# Exercise details
Copy the listing below exactly, but skip the pictures.

****************

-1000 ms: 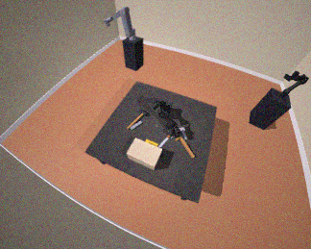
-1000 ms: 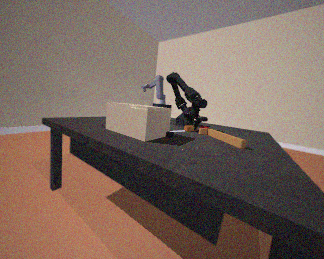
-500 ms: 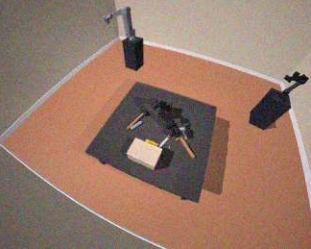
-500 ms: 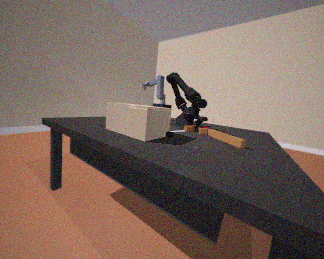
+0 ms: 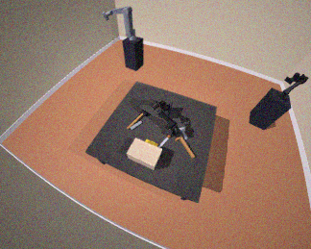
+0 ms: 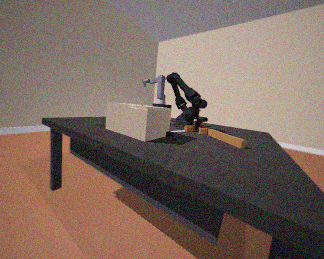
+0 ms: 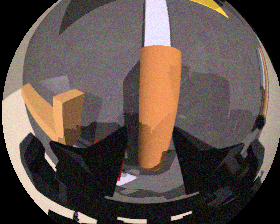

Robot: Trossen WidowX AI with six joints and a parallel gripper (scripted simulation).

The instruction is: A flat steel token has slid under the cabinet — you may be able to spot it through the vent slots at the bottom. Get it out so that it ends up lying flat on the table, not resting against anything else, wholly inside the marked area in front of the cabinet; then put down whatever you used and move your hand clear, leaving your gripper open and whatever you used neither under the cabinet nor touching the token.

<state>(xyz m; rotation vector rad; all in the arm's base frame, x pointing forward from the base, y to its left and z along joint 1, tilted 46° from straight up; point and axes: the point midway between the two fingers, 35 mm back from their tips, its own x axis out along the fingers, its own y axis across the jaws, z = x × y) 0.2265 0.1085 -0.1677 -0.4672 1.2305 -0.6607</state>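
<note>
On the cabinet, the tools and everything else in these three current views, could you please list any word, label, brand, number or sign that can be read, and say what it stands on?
None: no readable text shows on the cabinet, the orange-handled tool or the table.
Any lettering too small or blurred to make out cannot be ruled out.

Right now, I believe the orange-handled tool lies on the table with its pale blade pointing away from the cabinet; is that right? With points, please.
Not quite: the pale blade (image 5: 163,141) (image 6: 178,131) (image 7: 157,27) points toward the cabinet (image 5: 144,153) (image 6: 139,121), as the top view shows. The tool does lie on the table (image 5: 114,140) (image 6: 229,176) (image 7: 105,50).
</note>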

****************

# Solution to this problem
-1000 ms: 
-1000 ms: 
-500 ms: 
-500 ms: 
+0 ms: 
+0 ms: 
+0 ms: 

Robot: Trossen WidowX AI with six joints and a parallel gripper (scripted simulation).

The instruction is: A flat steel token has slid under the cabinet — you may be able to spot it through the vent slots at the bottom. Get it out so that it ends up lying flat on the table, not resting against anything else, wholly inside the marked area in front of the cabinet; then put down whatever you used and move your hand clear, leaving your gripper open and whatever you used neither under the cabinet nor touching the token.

<state>(xyz m; rotation vector rad; all in the arm's base frame, x pointing forward from the base, y to its left and z along joint 1, tilted 46° from straight up; point and axes: the point midway between the two fingers, 35 mm back from their tips, its own x axis out along the fingers, its own y axis across the jaws, z = x × y) 0.2265 0.1085 -0.1677 -0.4672 1.2305 -0.6607</state>
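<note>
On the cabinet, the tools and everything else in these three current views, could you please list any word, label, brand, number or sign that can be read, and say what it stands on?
None: no readable text shows on the cabinet, the orange-handled tool or the table.
Any lettering too small or blurred to make out cannot be ruled out.

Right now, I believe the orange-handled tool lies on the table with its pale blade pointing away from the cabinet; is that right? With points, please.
Not quite: the pale blade (image 5: 163,141) (image 6: 178,131) (image 7: 157,27) points toward the cabinet (image 5: 144,153) (image 6: 139,121), as the top view shows. The tool does lie on the table (image 5: 114,140) (image 6: 229,176) (image 7: 105,50).
</note>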

No further response is needed.